Questions

Peeing guy #1: Jesus Christ, how tall are you?
Peeing guy #2: Six three.
Peeing guy #1: How did I never notice this before?
Peeing guy #2: Why did you have to notice at a urinal?

Arclight Cinema Men's Room
Hollywood, California

Overheard by: Matt W.

20-something hot girl on cell: I was going to sleep with you, until you said “is this a good idea?”

New Jersey

Overheard by: kiera

Sorority girl: Well, did you get spanked by the entire party? No! That was me! (does a victory dance)
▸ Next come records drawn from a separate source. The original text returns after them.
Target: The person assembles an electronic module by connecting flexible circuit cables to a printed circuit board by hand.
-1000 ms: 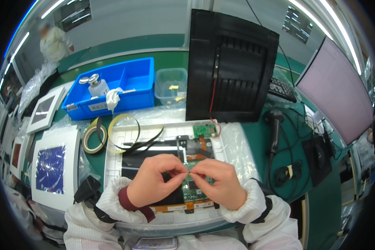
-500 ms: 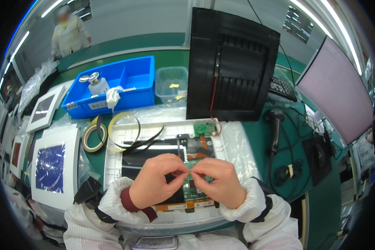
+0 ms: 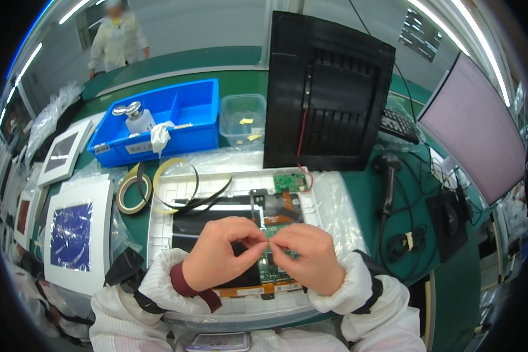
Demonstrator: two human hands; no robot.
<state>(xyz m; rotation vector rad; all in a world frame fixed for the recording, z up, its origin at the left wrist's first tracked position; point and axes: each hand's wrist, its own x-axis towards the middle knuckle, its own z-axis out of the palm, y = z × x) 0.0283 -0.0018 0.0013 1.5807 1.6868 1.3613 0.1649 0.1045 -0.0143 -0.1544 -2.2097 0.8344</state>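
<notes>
"So, in the head view, what are the hands doing?"

"The left hand (image 3: 224,253) and the right hand (image 3: 312,257) meet near the middle. On each, thumb and forefinger are pressed together, tips just about touching the other hand's. Whether something tiny is pinched between the fingers, I can't tell."

"And beneath them?"

"A green circuit board (image 3: 272,273), partly covered by the right hand and showing at six o'clock from the fingertips. It sits in an open white housing (image 3: 158,234), beside a black panel (image 3: 196,227). A smaller green board (image 3: 288,183) is between twelve and one."

"What's around that?"

"A black cover (image 3: 328,88) stands upright at one o'clock, a red wire (image 3: 301,141) running down it. A handheld scanner (image 3: 386,183) lies on the green surface (image 3: 362,190) at two. A tape roll (image 3: 121,196) lies at ten; a blue bin (image 3: 185,144) holding a pump bottle (image 3: 138,124) is between ten and eleven."

"Anything at nine?"

"A white-framed panel (image 3: 102,234) with a blue middle."
</notes>
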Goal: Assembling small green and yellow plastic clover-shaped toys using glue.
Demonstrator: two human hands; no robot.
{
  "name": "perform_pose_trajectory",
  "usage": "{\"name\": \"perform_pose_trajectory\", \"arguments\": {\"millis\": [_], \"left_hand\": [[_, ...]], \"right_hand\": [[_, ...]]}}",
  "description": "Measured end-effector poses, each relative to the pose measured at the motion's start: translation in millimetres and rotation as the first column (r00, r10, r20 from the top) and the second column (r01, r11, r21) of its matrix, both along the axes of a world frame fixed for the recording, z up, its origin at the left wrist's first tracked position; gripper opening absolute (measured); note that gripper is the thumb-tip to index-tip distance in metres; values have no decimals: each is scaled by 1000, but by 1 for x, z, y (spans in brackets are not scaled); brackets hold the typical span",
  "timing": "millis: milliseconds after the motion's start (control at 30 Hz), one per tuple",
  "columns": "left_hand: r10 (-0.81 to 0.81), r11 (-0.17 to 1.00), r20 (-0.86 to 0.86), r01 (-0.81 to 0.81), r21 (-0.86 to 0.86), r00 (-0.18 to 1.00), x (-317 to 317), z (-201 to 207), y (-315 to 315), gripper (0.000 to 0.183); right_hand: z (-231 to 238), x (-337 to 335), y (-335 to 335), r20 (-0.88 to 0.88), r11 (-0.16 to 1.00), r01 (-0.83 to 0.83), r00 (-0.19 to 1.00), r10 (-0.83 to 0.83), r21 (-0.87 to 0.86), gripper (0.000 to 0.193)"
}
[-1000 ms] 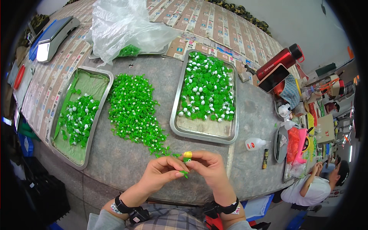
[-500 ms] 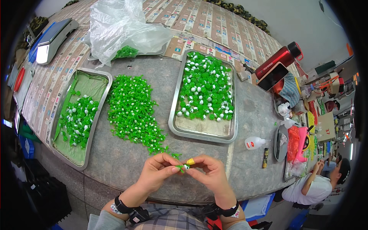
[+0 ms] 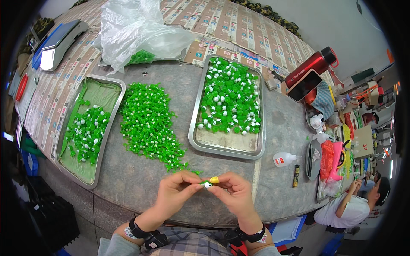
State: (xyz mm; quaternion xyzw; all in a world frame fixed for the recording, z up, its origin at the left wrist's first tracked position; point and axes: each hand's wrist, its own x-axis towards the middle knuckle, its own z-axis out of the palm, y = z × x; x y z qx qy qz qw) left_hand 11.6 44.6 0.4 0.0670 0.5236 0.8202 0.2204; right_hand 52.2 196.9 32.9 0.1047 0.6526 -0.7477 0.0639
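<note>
Near the front edge of the table my left hand point(image 3: 176, 194) and my right hand point(image 3: 234, 193) meet fingertip to fingertip. My left hand pinches a small green plastic piece, mostly hidden by the fingers. Between my right finger and thumb is a small white ball with a black dot point(image 3: 208, 184), like a toy eye, touching the green piece. A yellow cover wraps one right fingertip. Just beyond lies a long heap of small green pieces point(image 3: 149, 121). A metal tray point(image 3: 226, 147) of green-and-white ball pieces stands far right; a green-lined tray point(image 3: 81, 174) with fewer stands left.
Clear plastic bags point(image 3: 132, 34) cover another tray at the back. A white squeeze bottle point(image 3: 284, 159), a small dark tube point(image 3: 295, 176), a phone point(image 3: 304, 85) and a red flask point(image 3: 311, 67) are on the right. A scale point(image 3: 64, 42) stands far left. Another person point(image 3: 348, 209) sits at right.
My fingertips have drawn closer together, and the green piece now sits against the white ball. The ball has shifted slightly down. Trays and heap look the same.
</note>
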Motion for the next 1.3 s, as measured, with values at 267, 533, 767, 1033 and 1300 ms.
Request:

San Diego State University
San Diego, California

Overheard by: oh, really?

Eight- year-old girl to parents: Can I pleeeese have a Cinnabon?
Dad: No, you don't need that. Finish your dinner.
Eight- year-old girl: If I don't get a Cinnabon, I'm basically going to kill myself.

Rest Stop
New York Thruway

Overheard by: Karen

Bitchy girl #1: Mike's away message is about his lovemaking skills again.
Bitchy girl #2: What does it say? “I'm the best even though I'm fat”?

Saint Joseph's University
Philadelphia, Pennsylvania

Kid: Mommy, if I were invisible, would I be Daddy’s imaginary friend or yours?

Flynn & O’Hara’s
Rockville, Maryland

Professor: So where does the blood go then?
Student: The heart?
Professor: Good answer, too bad it's wrong.

Gold Coast
Australia

Drunk coed: Is it possible to drown in a pool when you are drunk? I mean, with all that alcohol wouldn’t you just float to the top?
Friend #1: Um, duh — yeah, you can drown.
Friend #2: You’re probably going to drown.

Frat party
Dallas, Texas

Professor to clapping students: You know what makes that funnier? I just took a shit.

Binghamton University
Binghamton, New York

Overheard by: ThirstyEar2

Girl: At first, I was really afraid he was cheating on me, but then I called him the next day and asked him where he was the night before…
Girl's friend: Well, where was he?
Girl: Oh, he was having drinks with John Lennon. I was freaking out for no reason!